Mas para que o dia a dia seja plenamente vivido, há questões essenciais para as quais tem de haver uma resposta célere e abrangente, nomeadamente ao nível do emprego, habitação e segurança. Temos de olhar de frente para estes desafios e conseguir soluções, políticas e ferramentas que resolvam, de forma inequívoca, os problemas com que se defrontam muitas pessoas hoje em dia, com especial ênfase nos jovens. Sem políticas concretas, com resultados visíveis no bem-estar e qualidade de vida dos jovens, voltaremos a ser, em força, uma região de emigração, mas agora com os nossos jovens, especialmente os mais qualificados, a preferirem concretizar os seus sonhos fora. E se for por um período determinado, para ganhar novas competências e “dar-lhes mundo”, até pode ser benéfico, mas que haja condições para que voltem para ajudar a transformar a sua terra num lugar cada vez mais de futuro. E que se verifiquem, igualmente, os pressupostos necessários à fixação e autonomização dos que querem ficar, e isso só se faz, entre outros fatores, com empregabilidade e trabalho digno, bem como habitação a preços acessíveis, face ao custo de vida e poder de compra atuais.
Até porque a maneira como encaramos e apoiamos a juventude tem um claro efeito no futuro de uma região ou país. Para além do inverno demográfico que estamos a atravessar, há que conhecer a própria juventude, como é, o que pensa, como vive, quais os valores e princípios éticos que moldaram o seu caráter e a forma de olhar o mundo, pois o conhecimento profundo da visão dos jovens tem uma importância decisiva para o ajustamento e eficácia das políticas públicas ao nível da juventude.
Os jovens querem ter voz, querem ser ouvidos e que a sua opinião conte e faça a diferença. Por isso, considero imprescindível que, na definição de estratégias e no debate e formulação de políticas públicas, bem como na tomada de decisões, seja reforçada a participação dos jovens a todos os níveis, para que o futuro justo e equitativo que desejamos se torne realidade. Pois nunca podemos esquecer que os jovens são a força motriz essencial para que ocorra uma efetiva mudança social e global, ao trazerem para cima da mesa os temas que definem o seu pensar e sentir relativamente ao futuro. Temas como as alterações climáticas e a igualdade de género fazem parte das questões que querem ver debatidas e implementadas para um verdadeiro desenvolvimento harmonioso e sustentável.
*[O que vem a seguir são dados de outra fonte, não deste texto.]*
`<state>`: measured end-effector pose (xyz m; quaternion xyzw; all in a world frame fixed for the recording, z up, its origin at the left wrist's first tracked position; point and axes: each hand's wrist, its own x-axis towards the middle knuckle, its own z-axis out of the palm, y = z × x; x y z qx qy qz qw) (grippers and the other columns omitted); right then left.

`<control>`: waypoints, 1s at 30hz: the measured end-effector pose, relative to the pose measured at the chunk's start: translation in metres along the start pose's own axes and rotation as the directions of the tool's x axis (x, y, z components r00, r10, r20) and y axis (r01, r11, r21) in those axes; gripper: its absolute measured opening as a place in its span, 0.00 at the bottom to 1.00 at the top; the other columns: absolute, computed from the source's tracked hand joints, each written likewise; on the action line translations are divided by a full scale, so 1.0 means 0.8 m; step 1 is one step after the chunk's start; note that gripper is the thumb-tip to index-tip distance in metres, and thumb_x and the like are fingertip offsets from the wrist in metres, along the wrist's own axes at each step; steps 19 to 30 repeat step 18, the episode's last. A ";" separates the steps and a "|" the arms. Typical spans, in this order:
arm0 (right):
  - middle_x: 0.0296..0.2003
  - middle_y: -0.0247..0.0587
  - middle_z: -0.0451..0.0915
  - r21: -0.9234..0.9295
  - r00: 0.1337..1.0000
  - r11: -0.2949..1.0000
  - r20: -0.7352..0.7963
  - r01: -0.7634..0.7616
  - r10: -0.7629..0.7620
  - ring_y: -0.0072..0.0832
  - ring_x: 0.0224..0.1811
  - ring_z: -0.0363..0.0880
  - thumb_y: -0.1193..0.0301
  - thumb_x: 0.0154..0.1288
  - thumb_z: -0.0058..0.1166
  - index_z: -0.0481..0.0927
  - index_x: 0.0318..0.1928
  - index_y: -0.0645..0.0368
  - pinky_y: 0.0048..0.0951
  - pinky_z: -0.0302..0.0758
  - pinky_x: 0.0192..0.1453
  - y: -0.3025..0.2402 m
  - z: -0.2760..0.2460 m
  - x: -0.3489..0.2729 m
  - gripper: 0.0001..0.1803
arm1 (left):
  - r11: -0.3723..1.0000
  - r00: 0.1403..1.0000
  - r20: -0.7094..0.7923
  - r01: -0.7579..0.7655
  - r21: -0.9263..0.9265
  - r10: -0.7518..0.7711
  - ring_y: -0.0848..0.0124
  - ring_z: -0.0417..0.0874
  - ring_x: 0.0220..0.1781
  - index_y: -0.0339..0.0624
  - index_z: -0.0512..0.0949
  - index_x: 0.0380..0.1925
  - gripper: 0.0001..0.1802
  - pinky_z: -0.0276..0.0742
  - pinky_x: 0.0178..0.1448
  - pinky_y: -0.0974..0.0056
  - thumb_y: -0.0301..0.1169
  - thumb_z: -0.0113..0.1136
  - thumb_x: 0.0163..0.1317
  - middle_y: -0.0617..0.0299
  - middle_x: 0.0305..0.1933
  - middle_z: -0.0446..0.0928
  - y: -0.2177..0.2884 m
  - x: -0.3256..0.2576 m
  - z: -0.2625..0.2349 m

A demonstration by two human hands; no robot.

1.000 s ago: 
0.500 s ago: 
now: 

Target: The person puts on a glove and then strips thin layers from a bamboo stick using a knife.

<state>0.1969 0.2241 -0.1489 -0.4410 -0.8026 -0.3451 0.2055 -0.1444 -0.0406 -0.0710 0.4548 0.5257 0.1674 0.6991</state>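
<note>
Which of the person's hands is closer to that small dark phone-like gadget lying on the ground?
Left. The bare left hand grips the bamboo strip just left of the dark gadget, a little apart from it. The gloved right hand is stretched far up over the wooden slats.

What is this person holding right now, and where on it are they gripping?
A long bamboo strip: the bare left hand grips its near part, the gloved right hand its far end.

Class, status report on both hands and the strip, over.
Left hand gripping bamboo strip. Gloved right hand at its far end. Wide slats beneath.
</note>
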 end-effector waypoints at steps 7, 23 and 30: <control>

Refira-se, a este propósito, que o Dia Internacional da Juventude, celebrado a 12 de agosto, teve este ano como tema “Competências verdes para a juventude: Rumo a um mundo sustentável”, o que denota a preocupação da juventude com a transição ecológica.
Todas e quaisquer escolhas que se façam hoje têm grande impacto sobre o futuro das próximas gerações. Cabe-nos a nós, a todos nós, cuidar do futuro, que se abre à nossa frente como um mar cheio de possibilidades, onde os jovens serão, como disse o Papa Francisco, “surfistas do amor”.P.S.: Parabéns, Funchal, pelos 515 anos de elevação a cidade!